The task
Exact copies of all the records are to be printed.
Content starts
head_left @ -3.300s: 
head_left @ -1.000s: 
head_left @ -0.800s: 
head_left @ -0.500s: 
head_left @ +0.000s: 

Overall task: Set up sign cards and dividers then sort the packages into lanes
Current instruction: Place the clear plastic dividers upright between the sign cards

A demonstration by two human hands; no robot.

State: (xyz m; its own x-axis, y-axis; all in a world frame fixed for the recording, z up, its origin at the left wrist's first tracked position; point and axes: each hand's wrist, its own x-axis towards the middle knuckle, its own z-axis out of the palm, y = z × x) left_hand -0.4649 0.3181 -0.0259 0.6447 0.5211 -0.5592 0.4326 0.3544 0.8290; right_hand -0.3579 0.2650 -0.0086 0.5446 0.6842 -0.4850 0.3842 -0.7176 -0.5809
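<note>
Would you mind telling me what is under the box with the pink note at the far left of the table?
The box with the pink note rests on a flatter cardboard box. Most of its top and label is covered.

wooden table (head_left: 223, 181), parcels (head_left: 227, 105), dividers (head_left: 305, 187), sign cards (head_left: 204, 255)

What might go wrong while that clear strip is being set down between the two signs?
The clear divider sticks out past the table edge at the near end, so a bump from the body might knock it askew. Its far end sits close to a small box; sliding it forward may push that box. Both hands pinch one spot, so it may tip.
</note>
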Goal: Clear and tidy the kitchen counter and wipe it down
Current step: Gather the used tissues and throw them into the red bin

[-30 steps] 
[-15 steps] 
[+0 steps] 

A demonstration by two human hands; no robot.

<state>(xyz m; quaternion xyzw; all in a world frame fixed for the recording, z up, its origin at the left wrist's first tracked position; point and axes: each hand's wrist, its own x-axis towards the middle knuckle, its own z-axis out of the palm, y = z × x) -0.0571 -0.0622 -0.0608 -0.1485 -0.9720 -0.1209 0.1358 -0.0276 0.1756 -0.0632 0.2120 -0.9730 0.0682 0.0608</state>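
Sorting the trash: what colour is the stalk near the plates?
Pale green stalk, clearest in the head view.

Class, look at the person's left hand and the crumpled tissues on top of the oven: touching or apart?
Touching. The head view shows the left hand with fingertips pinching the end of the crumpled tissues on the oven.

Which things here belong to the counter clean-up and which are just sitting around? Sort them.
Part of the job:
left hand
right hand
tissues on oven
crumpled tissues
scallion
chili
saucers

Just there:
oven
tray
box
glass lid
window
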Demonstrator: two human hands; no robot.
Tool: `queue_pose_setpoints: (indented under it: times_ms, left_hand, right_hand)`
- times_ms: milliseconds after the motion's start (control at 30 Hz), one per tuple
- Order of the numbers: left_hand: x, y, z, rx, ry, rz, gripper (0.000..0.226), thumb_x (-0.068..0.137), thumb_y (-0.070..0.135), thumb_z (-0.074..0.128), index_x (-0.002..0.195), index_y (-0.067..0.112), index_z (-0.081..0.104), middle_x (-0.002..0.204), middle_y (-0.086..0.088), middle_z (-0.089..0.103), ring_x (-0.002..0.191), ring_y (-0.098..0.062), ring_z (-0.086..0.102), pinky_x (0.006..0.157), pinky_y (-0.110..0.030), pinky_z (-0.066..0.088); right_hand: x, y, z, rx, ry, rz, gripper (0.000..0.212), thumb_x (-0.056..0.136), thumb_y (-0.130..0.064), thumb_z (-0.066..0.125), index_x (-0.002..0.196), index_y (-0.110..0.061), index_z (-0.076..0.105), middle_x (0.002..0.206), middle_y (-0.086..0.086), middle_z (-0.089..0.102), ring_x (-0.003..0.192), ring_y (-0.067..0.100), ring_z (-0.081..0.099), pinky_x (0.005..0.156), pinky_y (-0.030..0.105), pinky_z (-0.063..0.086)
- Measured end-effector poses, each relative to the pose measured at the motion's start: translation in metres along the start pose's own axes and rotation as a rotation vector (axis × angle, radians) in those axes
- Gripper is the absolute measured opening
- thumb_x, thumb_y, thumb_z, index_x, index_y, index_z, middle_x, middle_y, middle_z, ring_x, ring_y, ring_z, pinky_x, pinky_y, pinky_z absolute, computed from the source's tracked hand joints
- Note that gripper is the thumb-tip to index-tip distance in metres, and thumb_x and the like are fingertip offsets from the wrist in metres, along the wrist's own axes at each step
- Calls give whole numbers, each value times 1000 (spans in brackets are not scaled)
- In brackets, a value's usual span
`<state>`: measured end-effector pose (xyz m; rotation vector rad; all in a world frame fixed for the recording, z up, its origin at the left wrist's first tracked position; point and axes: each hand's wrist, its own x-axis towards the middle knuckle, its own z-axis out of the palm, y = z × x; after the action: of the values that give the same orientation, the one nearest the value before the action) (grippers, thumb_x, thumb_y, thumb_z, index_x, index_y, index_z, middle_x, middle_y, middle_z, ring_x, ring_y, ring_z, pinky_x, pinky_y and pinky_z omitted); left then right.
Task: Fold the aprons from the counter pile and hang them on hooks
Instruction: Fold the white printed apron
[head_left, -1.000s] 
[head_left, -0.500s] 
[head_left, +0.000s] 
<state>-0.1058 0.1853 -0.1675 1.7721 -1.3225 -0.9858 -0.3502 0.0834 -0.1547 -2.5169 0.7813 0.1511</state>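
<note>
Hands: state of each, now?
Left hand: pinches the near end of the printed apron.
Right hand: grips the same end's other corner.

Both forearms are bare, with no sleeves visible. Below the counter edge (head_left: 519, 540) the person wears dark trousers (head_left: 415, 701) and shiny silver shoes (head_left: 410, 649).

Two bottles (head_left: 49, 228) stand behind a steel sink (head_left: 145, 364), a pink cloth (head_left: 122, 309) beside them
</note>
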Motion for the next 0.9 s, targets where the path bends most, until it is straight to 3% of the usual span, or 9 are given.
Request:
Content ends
Solution to the exercise
head_left @ -3.300s: 
head_left @ -1.000s: 
head_left @ -0.800s: 
head_left @ -0.500s: 
head_left @ +0.000s: 

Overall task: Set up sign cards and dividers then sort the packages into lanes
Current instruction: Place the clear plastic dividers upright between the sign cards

A demonstration by two human hands; no robot.

State: (xyz m; its own x-axis, y-axis; all in a world frame fixed for the recording, z up, its origin at the left wrist's first tracked position; point and axes: each hand's wrist, its own x-axis towards the middle knuckle, its own z-axis out of the palm, y = z × x) left_hand -0.4649 0.3181 -0.0259 0.6447 0.5211 -0.5592 0.4326 0.3544 0.8290; right_hand -0.3579 0.2650 -0.0086 0.5446 0.6842 -0.4850 0.3842 -0.7176 -0.5809
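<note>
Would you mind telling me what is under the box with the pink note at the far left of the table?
The box with the pink note rests on a flatter cardboard box. Most of its top and label is covered.

wooden table (head_left: 223, 181), parcels (head_left: 227, 105), dividers (head_left: 305, 187), sign cards (head_left: 204, 255)

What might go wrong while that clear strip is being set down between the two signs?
The clear divider sticks out past the table edge at the near end, so a bump from the body might knock it askew. Its far end sits close to a small box; sliding it forward may push that box. Both hands pinch one spot, so it may tip.
</note>
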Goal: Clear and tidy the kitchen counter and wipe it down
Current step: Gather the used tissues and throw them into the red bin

[-30 steps] 
[-15 steps] 
[+0 steps] 

A demonstration by two human hands; no robot.

<state>(xyz m; quaternion xyzw; all in a world frame fixed for the recording, z up, its origin at the left wrist's first tracked position; point and axes: each hand's wrist, its own x-axis towards the middle knuckle, its own z-axis out of the palm, y = z × x) -0.0571 -0.0622 -0.0608 -0.1485 -0.9720 -0.1209 0.1358 -0.0276 0.1756 -0.0632 0.2120 -0.9730 0.0682 0.0608</state>
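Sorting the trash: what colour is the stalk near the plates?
Pale green stalk, clearest in the head view.

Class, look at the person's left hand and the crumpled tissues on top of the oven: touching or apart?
Touching. The head view shows the left hand with fingertips pinching the end of the crumpled tissues on the oven.

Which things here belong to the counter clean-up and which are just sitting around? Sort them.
Part of the job:
left hand
right hand
tissues on oven
crumpled tissues
scallion
chili
saucers

Just there:
oven
tray
box
glass lid
window
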Demonstrator: two human hands; no robot.
Tool: `queue_pose_setpoints: (indented under it: times_ms, left_hand, right_hand)`
- times_ms: milliseconds after the motion's start (control at 30 Hz), one per tuple
- Order of the numbers: left_hand: x, y, z, rx, ry, rz, gripper (0.000..0.226), thumb_x (-0.068..0.137), thumb_y (-0.070..0.135), thumb_z (-0.074..0.128), index_x (-0.002..0.195), index_y (-0.067..0.112), index_z (-0.081..0.104), middle_x (-0.002..0.204), middle_y (-0.086..0.088), middle_z (-0.089..0.103), ring_x (-0.002..0.191), ring_y (-0.098..0.062), ring_z (-0.086..0.102), pinky_x (0.006..0.157), pinky_y (-0.110..0.030), pinky_z (-0.066..0.088); right_hand: x, y, z, rx, ry, rz, gripper (0.000..0.212), thumb_x (-0.056..0.136), thumb_y (-0.130..0.064), thumb_z (-0.066..0.125), index_x (-0.002..0.196), index_y (-0.110..0.061), index_z (-0.076..0.105), middle_x (0.002..0.206), middle_y (-0.086..0.086), middle_z (-0.089..0.102), ring_x (-0.003..0.192), ring_y (-0.067..0.100), ring_z (-0.081..0.099), pinky_x (0.005..0.156), pinky_y (-0.030..0.105), pinky_z (-0.063..0.086)
- Measured end-effector poses, each relative to the pose measured at the motion's start: translation in metres along the start pose's own axes and rotation as a rotation vector (axis × angle, radians) in those axes
- Gripper is the absolute measured opening
- thumb_x, thumb_y, thumb_z, index_x, index_y, index_z, middle_x, middle_y, middle_z, ring_x, ring_y, ring_z, pinky_x, pinky_y, pinky_z absolute, computed from the source's tracked hand joints
- Note that gripper is the thumb-tip to index-tip distance in metres, and thumb_x and the like are fingertip offsets from the wrist in metres, along the wrist's own axes at each step
- Calls give whole numbers, each value times 1000 (spans in brackets are not scaled)
- In brackets, a value's usual span
`<state>`: measured end-effector pose (xyz m; rotation vector rad; all in a world frame fixed for the recording, z up, its origin at the left wrist's first tracked position; point and axes: each hand's wrist, its own x-axis towards the middle knuckle, its own z-axis out of the palm, y = z × x; after the action: of the values that give the same orientation, the one nearest the value before the action) (grippers, thumb_x, thumb_y, thumb_z, index_x, index_y, index_z, middle_x, middle_y, middle_z, ring_x, ring_y, ring_z, pinky_x, pinky_y and pinky_z omitted); left then right.
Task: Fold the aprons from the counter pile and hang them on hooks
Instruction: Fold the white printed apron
[head_left, -1.000s] 
[head_left, -0.500s] 
[head_left, +0.000s] 
<state>-0.1058 0.1853 -0.1675 1.7721 -1.3225 -0.9858 -0.3502 0.0834 -0.1547 -2.5169 0.7813 0.1511</state>
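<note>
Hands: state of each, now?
Left hand: pinches the near end of the printed apron.
Right hand: grips the same end's other corner.

Both forearms are bare, with no sleeves visible. Below the counter edge (head_left: 519, 540) the person wears dark trousers (head_left: 415, 701) and shiny silver shoes (head_left: 410, 649).

Two bottles (head_left: 49, 228) stand behind a steel sink (head_left: 145, 364), a pink cloth (head_left: 122, 309) beside them
</note>
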Motion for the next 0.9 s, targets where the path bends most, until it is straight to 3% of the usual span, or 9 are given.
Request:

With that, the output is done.